#### EXERCISE DESCRIPTION:
Reproduce each line from the first in the data through the line that contains "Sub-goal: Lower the" exactly; give nothing else.

□ □ □

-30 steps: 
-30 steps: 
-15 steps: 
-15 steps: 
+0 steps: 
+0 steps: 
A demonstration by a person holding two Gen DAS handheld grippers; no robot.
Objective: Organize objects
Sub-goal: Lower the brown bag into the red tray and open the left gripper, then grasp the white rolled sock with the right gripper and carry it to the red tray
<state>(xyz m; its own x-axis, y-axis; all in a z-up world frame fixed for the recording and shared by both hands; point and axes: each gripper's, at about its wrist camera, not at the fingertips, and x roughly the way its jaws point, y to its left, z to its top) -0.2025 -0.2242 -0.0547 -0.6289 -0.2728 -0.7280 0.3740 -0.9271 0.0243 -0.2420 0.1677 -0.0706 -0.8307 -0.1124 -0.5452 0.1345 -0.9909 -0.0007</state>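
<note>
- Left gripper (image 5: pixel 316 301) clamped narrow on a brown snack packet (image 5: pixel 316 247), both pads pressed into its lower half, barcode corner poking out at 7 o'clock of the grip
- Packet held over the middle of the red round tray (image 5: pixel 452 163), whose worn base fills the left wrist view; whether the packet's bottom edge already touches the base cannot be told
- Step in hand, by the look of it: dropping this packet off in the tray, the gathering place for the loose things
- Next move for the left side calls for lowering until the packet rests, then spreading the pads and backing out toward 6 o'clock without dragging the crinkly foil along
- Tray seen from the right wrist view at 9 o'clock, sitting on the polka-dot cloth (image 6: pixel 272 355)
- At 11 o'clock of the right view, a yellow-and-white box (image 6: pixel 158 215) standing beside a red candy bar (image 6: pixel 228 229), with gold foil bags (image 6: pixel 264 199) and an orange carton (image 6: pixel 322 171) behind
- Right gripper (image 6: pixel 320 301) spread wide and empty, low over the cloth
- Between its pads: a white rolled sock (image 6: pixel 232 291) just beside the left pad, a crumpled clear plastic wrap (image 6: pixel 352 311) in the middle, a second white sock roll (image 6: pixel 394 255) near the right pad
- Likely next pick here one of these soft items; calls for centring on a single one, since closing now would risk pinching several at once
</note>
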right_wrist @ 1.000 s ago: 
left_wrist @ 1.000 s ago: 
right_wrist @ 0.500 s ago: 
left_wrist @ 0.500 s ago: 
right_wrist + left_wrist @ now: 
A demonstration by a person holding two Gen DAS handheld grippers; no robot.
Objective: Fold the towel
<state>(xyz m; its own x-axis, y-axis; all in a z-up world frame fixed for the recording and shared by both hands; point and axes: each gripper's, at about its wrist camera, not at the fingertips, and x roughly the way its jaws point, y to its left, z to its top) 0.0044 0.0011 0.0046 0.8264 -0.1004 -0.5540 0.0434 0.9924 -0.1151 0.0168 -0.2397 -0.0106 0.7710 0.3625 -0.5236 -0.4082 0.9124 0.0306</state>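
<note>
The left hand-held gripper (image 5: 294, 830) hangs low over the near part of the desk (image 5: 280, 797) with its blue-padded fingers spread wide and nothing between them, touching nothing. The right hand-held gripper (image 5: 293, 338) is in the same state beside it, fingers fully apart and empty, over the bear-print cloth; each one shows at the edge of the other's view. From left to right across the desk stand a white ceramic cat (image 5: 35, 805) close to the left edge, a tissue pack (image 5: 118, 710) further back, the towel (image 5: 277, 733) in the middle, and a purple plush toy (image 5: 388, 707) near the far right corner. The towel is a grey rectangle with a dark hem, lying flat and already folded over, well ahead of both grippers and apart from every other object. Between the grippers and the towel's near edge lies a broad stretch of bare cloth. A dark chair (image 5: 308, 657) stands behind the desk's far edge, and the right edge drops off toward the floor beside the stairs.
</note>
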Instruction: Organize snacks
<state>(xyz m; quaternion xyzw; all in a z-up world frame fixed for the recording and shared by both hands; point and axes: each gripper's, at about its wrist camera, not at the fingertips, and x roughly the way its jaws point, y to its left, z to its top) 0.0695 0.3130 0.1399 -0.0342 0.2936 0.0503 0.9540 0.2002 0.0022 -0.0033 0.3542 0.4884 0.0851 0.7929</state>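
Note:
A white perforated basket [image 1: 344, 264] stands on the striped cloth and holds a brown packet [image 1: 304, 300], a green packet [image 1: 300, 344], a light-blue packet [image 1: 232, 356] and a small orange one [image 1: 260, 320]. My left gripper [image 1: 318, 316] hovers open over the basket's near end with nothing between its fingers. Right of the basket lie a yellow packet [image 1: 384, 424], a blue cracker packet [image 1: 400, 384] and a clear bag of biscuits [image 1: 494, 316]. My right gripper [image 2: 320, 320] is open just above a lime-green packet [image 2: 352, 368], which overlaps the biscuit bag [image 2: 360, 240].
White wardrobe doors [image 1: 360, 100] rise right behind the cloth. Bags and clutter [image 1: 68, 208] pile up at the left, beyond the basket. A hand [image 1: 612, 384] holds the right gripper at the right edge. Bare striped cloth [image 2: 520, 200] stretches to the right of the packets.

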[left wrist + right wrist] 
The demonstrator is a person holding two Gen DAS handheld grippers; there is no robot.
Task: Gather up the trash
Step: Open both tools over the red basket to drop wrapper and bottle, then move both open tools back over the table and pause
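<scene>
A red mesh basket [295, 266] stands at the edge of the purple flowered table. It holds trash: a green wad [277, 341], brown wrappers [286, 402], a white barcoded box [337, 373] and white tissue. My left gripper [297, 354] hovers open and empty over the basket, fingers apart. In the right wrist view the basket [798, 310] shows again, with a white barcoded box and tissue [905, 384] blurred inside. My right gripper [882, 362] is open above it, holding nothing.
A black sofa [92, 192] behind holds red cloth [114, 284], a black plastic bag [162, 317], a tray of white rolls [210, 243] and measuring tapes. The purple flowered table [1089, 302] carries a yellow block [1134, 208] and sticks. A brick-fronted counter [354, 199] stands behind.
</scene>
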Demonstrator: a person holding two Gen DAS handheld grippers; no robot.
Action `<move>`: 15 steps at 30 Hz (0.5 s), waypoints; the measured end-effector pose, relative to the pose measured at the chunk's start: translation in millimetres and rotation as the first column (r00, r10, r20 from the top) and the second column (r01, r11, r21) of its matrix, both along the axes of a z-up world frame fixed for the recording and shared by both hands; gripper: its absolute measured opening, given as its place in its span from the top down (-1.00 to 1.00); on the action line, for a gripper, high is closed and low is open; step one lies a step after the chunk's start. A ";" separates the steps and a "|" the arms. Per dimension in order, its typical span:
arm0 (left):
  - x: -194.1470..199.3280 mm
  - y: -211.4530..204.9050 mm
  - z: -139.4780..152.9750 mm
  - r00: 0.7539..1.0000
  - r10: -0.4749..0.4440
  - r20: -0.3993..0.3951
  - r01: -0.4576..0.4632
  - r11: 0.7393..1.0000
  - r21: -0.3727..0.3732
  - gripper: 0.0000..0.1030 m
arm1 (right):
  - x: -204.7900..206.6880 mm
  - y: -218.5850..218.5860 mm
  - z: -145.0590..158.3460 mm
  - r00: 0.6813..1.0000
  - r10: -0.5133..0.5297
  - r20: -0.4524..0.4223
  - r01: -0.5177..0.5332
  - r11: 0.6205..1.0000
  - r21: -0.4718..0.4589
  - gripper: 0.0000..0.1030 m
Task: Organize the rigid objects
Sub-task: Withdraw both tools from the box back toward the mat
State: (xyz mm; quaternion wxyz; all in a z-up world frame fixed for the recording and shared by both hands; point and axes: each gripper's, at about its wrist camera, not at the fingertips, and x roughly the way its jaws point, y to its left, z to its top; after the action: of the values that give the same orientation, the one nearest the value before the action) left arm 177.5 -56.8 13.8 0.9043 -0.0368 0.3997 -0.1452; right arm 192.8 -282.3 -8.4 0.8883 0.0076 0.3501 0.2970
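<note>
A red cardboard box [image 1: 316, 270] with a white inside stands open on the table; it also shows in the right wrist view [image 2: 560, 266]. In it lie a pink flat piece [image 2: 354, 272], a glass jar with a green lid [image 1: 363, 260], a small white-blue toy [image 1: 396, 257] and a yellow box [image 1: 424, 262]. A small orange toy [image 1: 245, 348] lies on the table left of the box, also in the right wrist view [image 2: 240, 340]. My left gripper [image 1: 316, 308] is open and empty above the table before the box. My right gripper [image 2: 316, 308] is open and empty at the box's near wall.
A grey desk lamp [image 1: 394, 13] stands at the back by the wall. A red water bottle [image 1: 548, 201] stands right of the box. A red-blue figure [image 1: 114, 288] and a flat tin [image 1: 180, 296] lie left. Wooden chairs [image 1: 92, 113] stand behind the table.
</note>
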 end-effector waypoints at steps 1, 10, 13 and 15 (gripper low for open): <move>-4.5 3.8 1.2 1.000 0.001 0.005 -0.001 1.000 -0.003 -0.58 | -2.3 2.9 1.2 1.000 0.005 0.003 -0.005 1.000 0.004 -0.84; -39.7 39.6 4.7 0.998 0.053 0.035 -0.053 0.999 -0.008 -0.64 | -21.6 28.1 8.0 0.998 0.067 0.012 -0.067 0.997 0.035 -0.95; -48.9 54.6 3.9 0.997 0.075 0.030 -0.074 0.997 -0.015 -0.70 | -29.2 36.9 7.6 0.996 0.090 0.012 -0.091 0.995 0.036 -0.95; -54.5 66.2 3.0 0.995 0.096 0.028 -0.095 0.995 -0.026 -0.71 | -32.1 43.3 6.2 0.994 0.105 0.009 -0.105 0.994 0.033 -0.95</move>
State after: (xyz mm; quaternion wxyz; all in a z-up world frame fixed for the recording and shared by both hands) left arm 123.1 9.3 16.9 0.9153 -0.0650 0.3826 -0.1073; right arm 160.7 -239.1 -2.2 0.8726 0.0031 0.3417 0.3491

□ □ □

#### SOLUTION:
-30 steps: 
-30 steps: 
-15 steps: 
-15 steps: 
+0 steps: 
+0 steps: 
A demonstration by a person holding two Gen DAS handheld grippers; no robot.
Objective: Organize objects
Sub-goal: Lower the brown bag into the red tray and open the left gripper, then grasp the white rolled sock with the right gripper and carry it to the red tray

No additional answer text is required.